══ DATA PROVIDED

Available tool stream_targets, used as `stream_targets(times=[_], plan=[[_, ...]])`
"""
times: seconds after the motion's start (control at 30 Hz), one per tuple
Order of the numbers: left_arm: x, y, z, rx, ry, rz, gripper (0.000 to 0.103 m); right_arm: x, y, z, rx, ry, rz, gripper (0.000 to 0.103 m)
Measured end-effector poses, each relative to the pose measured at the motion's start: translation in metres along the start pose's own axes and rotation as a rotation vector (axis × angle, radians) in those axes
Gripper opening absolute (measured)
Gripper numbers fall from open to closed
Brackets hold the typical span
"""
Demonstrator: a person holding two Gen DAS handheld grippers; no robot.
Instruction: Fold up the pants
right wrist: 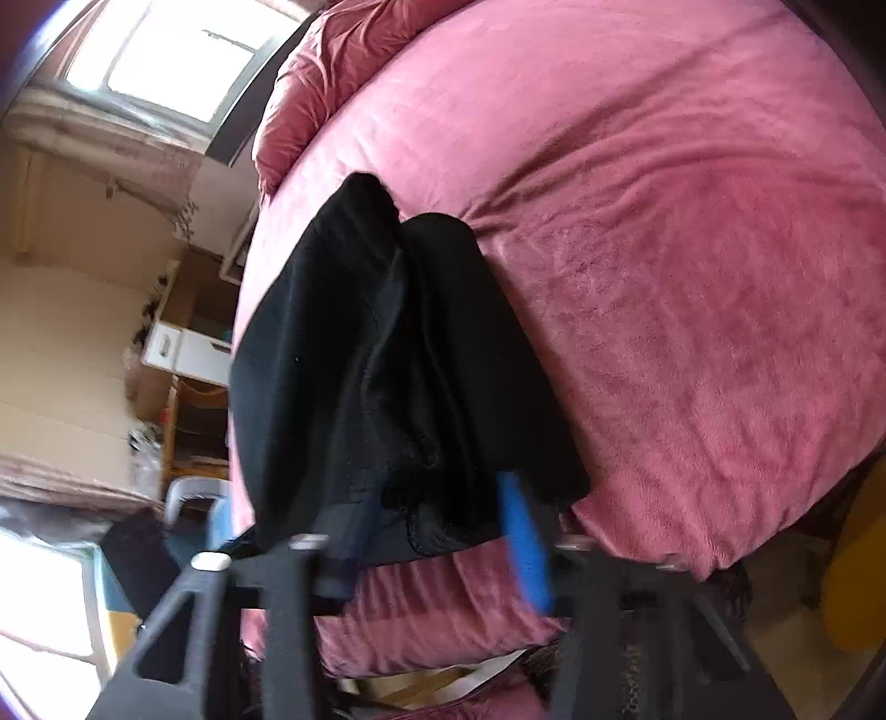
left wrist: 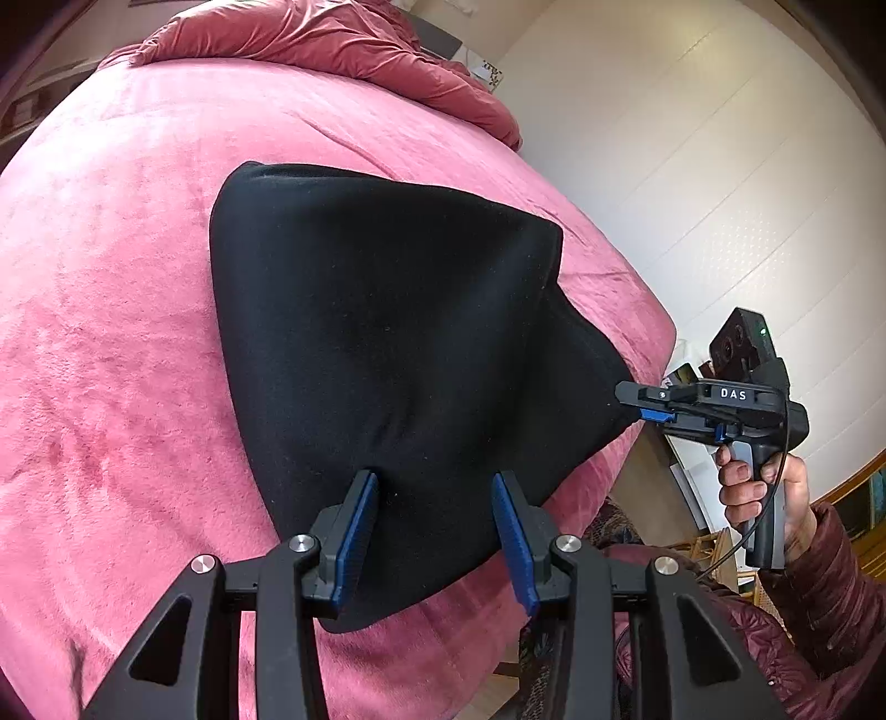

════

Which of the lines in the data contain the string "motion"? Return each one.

**SOLUTION**.
times: seconds after the motion's start (control at 30 Hz), one per tuple
Measured end-effector poses, each relative to the pose measured at the motion's start: translation in metres along the start pose's own axes and rotation as a rotation vector (axis × angle, radians) in those axes

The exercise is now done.